1. Balance / schedule incoming requests to the right backend

2. Model server replicas that can run on multiple hardware topologies

3. Prefix caching hierarchy with well-tested variants for different use cases

So it's a 3-tier architecture. The biggest difference with Dynamo is that llm-d is using the inference gateway extension - https://github.com/kubernetes-sigs/gateway-api-inference-ext... - which brings Kubernetes owned APIs for managing model routing, request priority and flow control, LoRA support etc.

rdli•1y ago
I would think that that the NVidia Dynamo SDK (pipelines) is a big difference as well (https://github.com/ai-dynamo/dynamo/tree/main/deploy/sdk/doc...), or am I missing something?
Kemschumam•1y ago
What would be the benefit of this project over hosting VLLM in Ray?
smarterclayton•1y ago
That's a good example - I can at least answer about why it's a difference: different target user.

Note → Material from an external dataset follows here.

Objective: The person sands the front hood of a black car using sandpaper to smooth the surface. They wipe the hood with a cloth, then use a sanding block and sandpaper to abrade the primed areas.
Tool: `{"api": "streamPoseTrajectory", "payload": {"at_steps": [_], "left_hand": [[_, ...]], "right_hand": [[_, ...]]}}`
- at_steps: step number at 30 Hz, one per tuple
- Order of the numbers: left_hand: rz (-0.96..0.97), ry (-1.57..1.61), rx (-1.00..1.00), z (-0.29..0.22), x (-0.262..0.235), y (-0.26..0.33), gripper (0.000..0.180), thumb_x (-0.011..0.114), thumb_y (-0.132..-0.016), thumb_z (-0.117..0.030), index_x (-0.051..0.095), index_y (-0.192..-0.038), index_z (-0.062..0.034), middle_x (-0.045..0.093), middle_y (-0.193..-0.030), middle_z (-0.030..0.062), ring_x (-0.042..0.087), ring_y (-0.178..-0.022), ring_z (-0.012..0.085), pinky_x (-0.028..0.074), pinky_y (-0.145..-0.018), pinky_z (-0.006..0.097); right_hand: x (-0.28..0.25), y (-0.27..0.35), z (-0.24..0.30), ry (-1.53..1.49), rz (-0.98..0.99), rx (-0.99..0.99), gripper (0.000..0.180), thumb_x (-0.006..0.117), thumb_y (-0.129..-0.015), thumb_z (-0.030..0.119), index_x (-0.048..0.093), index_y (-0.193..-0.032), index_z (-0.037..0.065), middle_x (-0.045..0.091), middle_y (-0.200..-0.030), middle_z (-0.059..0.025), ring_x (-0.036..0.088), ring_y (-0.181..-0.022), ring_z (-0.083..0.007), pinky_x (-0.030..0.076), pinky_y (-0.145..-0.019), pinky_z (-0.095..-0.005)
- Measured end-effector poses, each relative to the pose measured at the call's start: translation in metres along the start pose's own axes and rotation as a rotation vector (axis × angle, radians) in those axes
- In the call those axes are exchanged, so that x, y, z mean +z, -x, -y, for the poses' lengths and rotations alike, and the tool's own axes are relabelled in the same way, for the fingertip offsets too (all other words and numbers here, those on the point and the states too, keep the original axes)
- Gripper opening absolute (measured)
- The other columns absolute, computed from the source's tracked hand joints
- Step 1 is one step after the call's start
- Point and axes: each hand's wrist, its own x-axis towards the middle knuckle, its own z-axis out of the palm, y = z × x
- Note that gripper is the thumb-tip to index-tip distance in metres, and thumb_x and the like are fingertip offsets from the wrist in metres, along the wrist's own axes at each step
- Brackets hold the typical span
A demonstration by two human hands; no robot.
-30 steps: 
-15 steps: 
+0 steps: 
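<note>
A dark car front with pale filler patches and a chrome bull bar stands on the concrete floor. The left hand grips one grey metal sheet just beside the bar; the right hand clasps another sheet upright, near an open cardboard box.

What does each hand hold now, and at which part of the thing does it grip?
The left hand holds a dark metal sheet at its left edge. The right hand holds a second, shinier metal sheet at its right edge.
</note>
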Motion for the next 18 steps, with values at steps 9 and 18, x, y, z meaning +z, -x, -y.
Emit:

As I understand the Dynamo SDK it is about simplifying and helping someone get started with Dynamo on Kubernetes.

From the user set we work with (large inference deployers) that is not a high priority - they already have mature deployment opinions or a set of tools that would not compose well with something like the Dynamo SDK. Their comfort level with Kubernetes is moderate to high - either they use Kubernetes for high scale training and batch, or they are deploying to many different providers in order to get enough capacity and need a standard orchestration solution.

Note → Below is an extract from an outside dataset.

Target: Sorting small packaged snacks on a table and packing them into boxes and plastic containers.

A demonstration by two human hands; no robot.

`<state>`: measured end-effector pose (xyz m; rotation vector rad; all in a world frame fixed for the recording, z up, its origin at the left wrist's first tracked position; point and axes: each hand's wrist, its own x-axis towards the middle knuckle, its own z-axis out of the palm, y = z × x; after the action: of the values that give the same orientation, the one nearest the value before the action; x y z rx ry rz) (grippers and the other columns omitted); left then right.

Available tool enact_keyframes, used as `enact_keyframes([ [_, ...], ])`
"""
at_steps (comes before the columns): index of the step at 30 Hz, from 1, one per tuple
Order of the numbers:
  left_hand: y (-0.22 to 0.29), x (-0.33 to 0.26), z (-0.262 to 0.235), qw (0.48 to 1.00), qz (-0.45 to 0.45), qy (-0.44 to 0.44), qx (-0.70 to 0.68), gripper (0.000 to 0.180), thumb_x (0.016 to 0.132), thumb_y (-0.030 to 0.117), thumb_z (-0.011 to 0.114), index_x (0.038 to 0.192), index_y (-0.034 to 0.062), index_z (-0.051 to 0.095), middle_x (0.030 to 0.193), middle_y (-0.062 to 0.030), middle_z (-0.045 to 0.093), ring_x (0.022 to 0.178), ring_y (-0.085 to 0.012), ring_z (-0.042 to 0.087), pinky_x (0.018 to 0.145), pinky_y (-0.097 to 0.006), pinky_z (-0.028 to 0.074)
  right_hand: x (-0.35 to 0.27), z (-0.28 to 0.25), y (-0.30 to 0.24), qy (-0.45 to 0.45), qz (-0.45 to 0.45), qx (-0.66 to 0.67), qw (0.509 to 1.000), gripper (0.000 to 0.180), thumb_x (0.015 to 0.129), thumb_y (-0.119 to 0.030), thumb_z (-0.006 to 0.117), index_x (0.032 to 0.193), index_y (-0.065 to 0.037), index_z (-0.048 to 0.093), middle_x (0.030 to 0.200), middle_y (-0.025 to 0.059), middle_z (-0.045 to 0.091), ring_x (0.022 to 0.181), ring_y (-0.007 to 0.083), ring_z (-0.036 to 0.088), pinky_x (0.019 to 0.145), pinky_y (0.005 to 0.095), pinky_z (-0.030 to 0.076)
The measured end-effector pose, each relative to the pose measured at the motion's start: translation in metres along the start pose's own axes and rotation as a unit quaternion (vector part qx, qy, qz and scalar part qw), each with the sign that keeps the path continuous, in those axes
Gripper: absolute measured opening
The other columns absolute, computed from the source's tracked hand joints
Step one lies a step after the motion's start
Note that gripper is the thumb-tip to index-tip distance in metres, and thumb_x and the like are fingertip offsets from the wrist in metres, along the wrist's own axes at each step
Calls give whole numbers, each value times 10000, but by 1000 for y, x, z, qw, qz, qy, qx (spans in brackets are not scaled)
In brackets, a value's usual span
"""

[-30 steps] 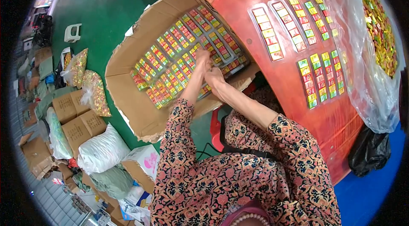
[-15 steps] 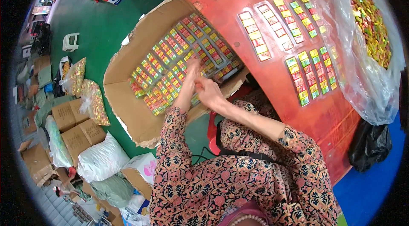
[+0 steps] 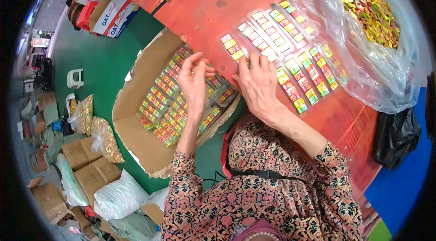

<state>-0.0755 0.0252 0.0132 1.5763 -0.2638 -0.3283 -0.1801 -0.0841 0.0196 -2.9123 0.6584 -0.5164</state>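
Note:
My left hand [image 3: 194,79] hovers over the big open carton [image 3: 136,86], fingers loosely curled and apart, with nothing visible in them. Inside the carton, clear trays filled with small red, yellow and green foil-wrapped pieces [image 3: 168,118] lie in rows. On the red table, my right hand [image 3: 261,84] lies over the near end of the leftmost clear narrow tray [image 3: 232,47], its fingers bent round it and hiding that end. Other filled trays [image 3: 295,82] sit in two rows beside and beyond this hand.
A large clear bag of loose foil-wrapped pieces [image 3: 368,9] rests at the table's far right, above a black plastic bag [image 3: 396,141]. Left on the green floor are a white stool [image 3: 75,78], filled bags [image 3: 106,139], brown cartons [image 3: 95,175] and a white sack [image 3: 120,195].
Both hands were together over the carton. My right hand has moved right onto the table tray; my left hand has lifted back a little. The whole view has shifted rightward.

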Motion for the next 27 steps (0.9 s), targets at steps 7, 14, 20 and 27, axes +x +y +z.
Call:
enact_keyframes([
  [7, 10, -1, 32, 994, -33, -92, 48, 225, 851, 70, 524, 1040, -52, 520, 787, -73, 575, 677, -126, 600, 611, -243, 517, 10, 3, -4, 36, 36, 106, 993, 288, 665, -83, 611, 933, -28, 520, 834, 116, 506, 821, 271, 501, 670, 382, 416],
  [14, 24, -7, 47, 996, -46, -72, -6, 250, 853, 66, 518, 1057, -77, 497, 897, -113, 569, 752, -147, 605, 667, -249, 512, 21, -17, 12, 92, 23, 162, 982, 312, 649, -73, 602, 941, -6, 514, 825, 137, 516, 806, 290, 511, 651, 397, 420],
  [20, 14, 8, 70, 992, -38, -114, 30, 323, 827, 76, 545, 1104, -79, 484, 967, -134, 556, 785, -153, 601, 678, -249, 506, 26, -14, 40, 60, 49, 97, 992, 321, 655, -91, 612, 947, 4, 517, 842, 150, 525, 815, 288, 517, 676, 397, 426],
  [27, 11, 13, 85, 990, -77, -112, -33, 337, 831, 70, 533, 1126, -71, 450, 961, -137, 548, 771, -162, 596, 662, -252, 503, 29, -5, 37, 10, 61, 36, 997, 452, 596, -120, 659, 1000, 28, 518, 893, 148, 501, 856, 271, 500, 690, 374, 416],
])
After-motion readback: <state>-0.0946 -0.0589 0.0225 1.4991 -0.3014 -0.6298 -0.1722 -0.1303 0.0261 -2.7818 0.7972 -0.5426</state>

llm-d focuses on helping achieve efficiency dynamically at runtime based on changing traffic or workload on Kubernetes - some of the things the Dynamo SDK encodes are static and upfront and would conflict with that objective. Also, large deployers with serving typically have significant batch and training and they are looking to maximize capacity use without impacting their prod serving. That requires the orchestrator to know about both workloads at some level - which Dynamo SDK would make more difficult.

rdli•1y ago
In this analogy, Dynamo is most definitely not like Django. It includes inference aware routing, KV caching, etc. -- all the stuff you would need to run a modern SOTA inference stack.
qntty•1y ago
You're right, I was confusing TensorRT with Dynamo. It looks like the relationship between Dynamo and vLLM is actually the opposite of what I was thinking -- Dynamo can use vLLM as a backend rather than vice versa.